An IPO Account

A company may get established with funds from angel investors, venture capitalists and it can even be self-funded. However, for a company to grow and develop, it must have sufficient funding. After it has been created, the owners/promoters may find it challenging to produce funds in order for the company to expand. Owners’ resources soon get depleted and funding from elsewhere has to be arranged. There are two options that owners of a company may consider in such scenarios. Either they may borrow funds from banks, or propose and offer an IPO (initial public offering). A less desirable alternative may be borrowing funds from banks as they charge heavy interest which a new company can ill afford. Offering IPOs is a better option for companies as investors investing in an IPO can cash in on a nascent company’s growth curve and the company can obtain funds for it to grow.



Initial Public Offering

In advance of your investment in any upcoming IPOs, there are some aspects of IPOs you should be aware of.

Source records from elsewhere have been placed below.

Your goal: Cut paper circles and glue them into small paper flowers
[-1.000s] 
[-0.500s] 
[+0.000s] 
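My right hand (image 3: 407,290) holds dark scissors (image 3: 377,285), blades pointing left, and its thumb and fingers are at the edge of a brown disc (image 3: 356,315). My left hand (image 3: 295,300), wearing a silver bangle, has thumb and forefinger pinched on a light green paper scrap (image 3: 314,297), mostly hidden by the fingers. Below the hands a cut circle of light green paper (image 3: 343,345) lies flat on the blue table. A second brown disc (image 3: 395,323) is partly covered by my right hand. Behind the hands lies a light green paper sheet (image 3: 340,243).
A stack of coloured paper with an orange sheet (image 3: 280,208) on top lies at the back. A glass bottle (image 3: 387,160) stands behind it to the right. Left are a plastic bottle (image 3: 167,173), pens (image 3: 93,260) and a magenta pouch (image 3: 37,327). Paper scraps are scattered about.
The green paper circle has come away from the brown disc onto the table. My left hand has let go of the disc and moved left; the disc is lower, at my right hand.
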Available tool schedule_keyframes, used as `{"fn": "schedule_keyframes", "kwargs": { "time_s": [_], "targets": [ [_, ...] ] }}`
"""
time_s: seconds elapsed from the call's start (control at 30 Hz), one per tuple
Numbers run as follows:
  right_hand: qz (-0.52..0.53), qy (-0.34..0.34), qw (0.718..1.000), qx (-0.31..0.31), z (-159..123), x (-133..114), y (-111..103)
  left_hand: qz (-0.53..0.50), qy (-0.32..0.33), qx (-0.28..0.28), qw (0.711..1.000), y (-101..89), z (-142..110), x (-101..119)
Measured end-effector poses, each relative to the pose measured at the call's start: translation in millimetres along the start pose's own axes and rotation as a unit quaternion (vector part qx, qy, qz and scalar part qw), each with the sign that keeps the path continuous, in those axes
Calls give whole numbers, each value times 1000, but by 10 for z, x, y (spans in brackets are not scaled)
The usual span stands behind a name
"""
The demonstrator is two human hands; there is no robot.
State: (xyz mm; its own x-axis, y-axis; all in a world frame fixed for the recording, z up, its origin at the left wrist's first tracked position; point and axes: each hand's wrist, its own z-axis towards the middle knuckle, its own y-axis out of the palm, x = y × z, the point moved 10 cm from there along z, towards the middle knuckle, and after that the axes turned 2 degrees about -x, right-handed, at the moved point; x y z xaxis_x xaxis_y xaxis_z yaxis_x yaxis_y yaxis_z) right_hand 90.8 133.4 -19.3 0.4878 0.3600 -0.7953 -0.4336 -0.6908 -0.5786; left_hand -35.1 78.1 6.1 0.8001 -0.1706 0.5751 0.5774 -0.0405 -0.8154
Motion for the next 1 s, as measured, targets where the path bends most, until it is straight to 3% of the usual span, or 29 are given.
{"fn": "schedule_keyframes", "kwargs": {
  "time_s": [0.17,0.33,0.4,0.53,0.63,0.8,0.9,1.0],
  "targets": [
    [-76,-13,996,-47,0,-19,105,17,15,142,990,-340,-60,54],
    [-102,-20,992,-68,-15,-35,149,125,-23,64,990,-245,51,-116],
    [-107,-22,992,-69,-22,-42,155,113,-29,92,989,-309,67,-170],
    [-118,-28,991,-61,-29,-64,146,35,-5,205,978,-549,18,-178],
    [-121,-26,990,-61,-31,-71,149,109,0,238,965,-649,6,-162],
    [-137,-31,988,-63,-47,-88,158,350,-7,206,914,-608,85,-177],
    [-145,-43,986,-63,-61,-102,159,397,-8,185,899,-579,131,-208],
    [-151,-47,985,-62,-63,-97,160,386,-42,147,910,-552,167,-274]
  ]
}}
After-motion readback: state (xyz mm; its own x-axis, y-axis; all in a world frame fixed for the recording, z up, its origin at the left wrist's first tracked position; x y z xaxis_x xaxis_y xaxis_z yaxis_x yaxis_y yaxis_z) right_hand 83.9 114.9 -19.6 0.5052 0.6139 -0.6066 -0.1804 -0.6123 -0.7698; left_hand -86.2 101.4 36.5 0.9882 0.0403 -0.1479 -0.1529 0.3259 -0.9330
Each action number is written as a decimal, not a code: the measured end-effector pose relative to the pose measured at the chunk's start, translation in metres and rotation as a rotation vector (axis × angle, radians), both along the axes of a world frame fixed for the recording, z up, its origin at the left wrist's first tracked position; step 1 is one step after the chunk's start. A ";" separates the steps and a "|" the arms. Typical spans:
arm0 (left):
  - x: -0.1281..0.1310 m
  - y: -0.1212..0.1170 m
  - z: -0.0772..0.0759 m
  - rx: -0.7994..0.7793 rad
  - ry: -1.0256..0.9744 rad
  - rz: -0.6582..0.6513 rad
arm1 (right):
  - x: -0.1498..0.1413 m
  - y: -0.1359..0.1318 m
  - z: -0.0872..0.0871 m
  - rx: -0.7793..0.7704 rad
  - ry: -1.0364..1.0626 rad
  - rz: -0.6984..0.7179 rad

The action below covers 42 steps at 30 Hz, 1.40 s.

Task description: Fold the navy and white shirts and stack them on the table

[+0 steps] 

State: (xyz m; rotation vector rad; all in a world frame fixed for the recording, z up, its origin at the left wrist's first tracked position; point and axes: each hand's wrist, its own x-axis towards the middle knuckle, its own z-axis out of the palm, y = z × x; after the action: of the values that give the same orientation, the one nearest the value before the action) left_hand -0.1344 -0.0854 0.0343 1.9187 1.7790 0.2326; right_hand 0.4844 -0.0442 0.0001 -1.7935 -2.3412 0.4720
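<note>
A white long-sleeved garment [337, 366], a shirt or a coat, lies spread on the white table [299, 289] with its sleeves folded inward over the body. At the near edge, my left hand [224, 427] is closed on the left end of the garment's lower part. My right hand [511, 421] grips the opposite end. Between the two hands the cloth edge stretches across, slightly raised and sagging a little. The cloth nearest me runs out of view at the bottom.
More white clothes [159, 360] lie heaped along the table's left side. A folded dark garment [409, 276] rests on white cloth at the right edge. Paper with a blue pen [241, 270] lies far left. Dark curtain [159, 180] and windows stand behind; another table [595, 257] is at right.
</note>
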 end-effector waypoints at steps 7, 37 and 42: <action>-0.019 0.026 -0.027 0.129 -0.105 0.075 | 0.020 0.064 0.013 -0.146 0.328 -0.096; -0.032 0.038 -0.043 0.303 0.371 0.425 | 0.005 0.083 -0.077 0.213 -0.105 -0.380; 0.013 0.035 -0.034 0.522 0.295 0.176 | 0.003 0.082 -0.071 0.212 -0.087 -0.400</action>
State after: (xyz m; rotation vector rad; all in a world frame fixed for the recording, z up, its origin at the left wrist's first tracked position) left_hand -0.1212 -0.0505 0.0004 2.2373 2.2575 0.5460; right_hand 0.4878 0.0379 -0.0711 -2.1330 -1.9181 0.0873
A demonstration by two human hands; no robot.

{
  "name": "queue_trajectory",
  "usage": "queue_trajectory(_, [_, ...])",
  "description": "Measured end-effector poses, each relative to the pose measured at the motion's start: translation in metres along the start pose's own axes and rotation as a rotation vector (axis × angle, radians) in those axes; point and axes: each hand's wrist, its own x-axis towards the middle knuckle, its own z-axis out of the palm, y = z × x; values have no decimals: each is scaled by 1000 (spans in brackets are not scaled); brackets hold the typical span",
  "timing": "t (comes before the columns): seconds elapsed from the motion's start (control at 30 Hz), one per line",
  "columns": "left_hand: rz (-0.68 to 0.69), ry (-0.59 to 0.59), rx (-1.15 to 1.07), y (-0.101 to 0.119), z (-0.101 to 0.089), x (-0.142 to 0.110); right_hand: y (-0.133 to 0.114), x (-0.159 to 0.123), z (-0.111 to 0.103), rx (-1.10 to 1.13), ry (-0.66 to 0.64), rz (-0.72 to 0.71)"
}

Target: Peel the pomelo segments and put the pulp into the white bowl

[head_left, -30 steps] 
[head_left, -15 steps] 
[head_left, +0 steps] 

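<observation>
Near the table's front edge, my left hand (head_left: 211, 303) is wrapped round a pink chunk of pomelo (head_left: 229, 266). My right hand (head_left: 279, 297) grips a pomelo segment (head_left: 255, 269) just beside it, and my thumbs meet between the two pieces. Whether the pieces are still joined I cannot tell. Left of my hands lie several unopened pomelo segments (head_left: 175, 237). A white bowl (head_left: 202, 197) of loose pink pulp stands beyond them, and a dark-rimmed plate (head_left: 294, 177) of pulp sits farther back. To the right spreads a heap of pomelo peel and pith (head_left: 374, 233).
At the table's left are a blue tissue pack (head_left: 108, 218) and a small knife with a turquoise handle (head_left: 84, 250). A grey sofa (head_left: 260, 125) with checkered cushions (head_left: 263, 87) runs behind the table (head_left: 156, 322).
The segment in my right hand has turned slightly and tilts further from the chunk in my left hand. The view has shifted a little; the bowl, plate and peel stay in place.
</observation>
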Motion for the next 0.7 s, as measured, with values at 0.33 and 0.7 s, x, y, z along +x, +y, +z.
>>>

An IPO, or an initial public offering, is, by definition, an offering of equity stocks by a company. These equity stocks are offered to the public for the very first time (hence ‘initial’) on the stock market (the open market). The company that offers an IPO does so to raise capital via trading IPO stocks and shares. When an IPO is traded on the open market, a fraction of stocks and shares is reserved for individual investors. The rest may be offered to high net-worth people and institutional purchasers.

Initial Public Offering

Features of an IPO

You may already hold investments such as a mutual fund investment , or bonds. These may be held in a Demat account. You may want to allocate your additional funds to different asset classes and invest in an IPO with a view to diversifying your portfolio. Before you do this, it’s vital that you learn about key features of IPOs mentioned below:

  • Shareholders:

    When a company needs wealth to grow itself, it offers the public shares in return for hard cash. In other words, the management of the company relinquishes a part of the company’s ownership to investors who become shareholders.

  • Processes Involved:

    An IPO consists of many processes through which investments are made. First, the said company offering it gets underwriters to make sales of stocks to the public. The company also has to apply to, and attain registration from, the Securities and Exchange Board of India (SEBI). Then, the company holds roadshows to get subscribers to apply for the IPO. After the issue closes, the IPO is listed on exchanges like the Bombay Stock Exchange and the National Stock Exchange.

  • IPO Issues:

    IPOs are not restricted to just equity shares. Companies have the freedom to issue IPOs for bonds and non-convertible debentures too.

  • Online Application:

    IPO online application is available once you have a Demat account. You can do this through a prominent brokerage like Motilal Oswal.

  • Competitive Pricing:

    Before you think of an IPO investment, you should look at competitive companies’ upcoming IPOs.

  • Allotment:

    You can apply for a quantity of shares in an IPO. In case allotment is not granted, your funds get refunded directly into your bank account.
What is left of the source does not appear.